WORK ITEM |
Each line from the opening of the listing below through the line that contains "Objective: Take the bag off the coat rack" is to be output exactly as written.
[Opening SOURCE DATA section]
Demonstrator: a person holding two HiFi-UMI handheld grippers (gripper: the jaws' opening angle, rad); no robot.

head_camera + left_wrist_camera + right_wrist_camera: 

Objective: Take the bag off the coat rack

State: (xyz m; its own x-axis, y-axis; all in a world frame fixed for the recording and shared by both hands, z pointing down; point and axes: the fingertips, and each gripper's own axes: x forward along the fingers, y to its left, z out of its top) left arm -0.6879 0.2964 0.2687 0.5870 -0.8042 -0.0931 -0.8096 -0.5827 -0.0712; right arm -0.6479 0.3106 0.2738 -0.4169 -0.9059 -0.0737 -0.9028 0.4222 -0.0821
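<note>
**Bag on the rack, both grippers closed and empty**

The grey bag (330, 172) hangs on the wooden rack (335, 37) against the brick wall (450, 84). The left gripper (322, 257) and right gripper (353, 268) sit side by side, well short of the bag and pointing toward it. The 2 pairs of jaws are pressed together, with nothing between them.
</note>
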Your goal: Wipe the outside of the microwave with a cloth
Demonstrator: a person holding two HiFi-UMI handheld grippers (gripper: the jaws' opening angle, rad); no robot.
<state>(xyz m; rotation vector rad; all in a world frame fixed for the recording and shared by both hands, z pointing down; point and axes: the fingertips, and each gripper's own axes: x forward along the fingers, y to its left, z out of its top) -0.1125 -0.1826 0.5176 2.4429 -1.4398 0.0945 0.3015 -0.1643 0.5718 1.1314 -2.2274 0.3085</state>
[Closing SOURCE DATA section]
RESPONSE BOX |
Demonstrator: a person holding two HiFi-UMI handheld grippers (gripper: the jaws' opening angle, rad); no robot.

head_camera + left_wrist_camera + right_wrist_camera: 

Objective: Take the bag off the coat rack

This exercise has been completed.